#### [WHAT THE TASK ASKS]
Could you restate word for word each line from the top of the listing below through the line containing "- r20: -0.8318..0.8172"? Keep the pictures out.

#### [PROVIDED DATA]
※ ※ ※

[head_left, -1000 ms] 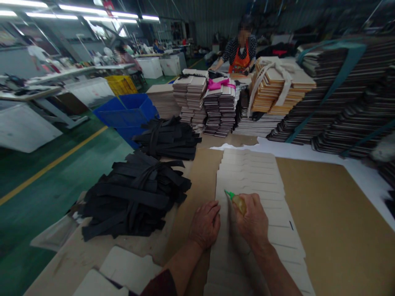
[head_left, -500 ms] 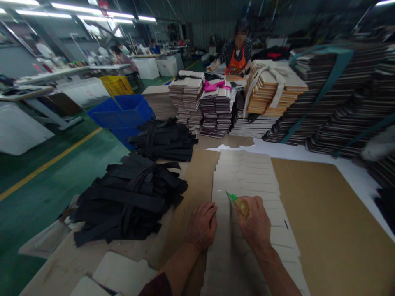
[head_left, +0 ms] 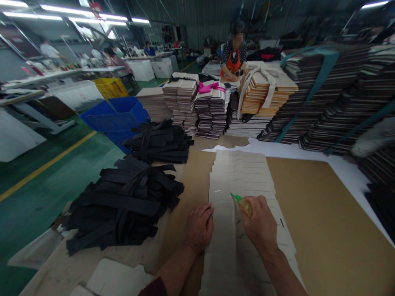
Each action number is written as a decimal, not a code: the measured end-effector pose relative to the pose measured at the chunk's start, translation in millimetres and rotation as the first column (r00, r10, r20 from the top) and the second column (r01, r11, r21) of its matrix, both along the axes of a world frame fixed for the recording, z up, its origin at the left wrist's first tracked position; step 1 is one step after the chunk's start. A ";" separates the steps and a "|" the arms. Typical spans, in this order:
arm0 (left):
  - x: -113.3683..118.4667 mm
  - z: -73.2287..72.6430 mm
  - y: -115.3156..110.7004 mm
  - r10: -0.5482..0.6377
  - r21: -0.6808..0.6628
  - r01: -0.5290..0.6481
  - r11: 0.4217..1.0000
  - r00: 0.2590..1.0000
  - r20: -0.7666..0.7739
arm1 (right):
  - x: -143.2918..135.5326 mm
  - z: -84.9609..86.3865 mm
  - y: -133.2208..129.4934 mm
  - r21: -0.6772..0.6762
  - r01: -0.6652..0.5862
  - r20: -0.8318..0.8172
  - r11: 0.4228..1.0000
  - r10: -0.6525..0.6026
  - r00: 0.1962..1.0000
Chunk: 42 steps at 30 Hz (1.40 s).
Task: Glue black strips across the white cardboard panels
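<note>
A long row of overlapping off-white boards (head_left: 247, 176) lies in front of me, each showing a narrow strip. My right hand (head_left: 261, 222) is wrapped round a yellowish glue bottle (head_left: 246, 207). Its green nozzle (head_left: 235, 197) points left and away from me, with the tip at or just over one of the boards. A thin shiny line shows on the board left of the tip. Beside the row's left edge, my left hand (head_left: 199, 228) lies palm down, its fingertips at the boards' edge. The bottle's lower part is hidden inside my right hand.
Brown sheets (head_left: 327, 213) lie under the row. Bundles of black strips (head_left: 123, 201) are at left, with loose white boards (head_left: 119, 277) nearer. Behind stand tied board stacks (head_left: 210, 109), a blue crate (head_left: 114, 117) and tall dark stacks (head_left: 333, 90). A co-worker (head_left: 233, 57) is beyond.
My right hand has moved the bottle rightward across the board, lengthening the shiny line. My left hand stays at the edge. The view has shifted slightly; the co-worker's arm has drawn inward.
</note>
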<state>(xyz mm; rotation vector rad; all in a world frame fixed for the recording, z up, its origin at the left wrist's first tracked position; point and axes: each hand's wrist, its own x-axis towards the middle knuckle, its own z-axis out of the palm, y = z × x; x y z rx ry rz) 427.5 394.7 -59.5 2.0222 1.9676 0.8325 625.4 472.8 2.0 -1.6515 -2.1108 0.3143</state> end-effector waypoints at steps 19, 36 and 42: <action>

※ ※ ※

#### [RESPONSE BOX]
[head_left, -1000 ms] 
[head_left, -500 ms] 
[head_left, +0 ms] 
Each action number is written as a decimal, not a code: the measured end-effector pose relative to the pose measured at the chunk's start, translation in millimetres and rotation as the first column (r00, r10, r20 from the top) and the second column (r01, r11, r21) of its matrix, both along the axes of a world frame fixed for the recording, z up, its origin at the left wrist's first tracked position; step 1 is one step after the chunk's start. A ";" separates the steps and a "|" the arms. Typical spans, in this order:
arm0 (left):
  - x: -113.3683..118.4667 mm
  - z: -73.2287..72.6430 mm
  - y: -115.3156..110.7004 mm
  - r10: -0.5482..0.6377
  - r21: -0.6808..0.6628
  - r01: -0.5290..0.6481
  - r11: 0.4217..1.0000
  - r00: 0.2590..1.0000
  - r20: -0.7666..0.7739
arm1 (right):
  - x: -143.2918..135.5326 mm
  - z: -84.9609..86.3865 mm
  - y: -133.2208..129.4934 mm
  - r21: -0.6772..0.6762
  - r01: -0.6652..0.5862
  - r20: -0.8318..0.8172

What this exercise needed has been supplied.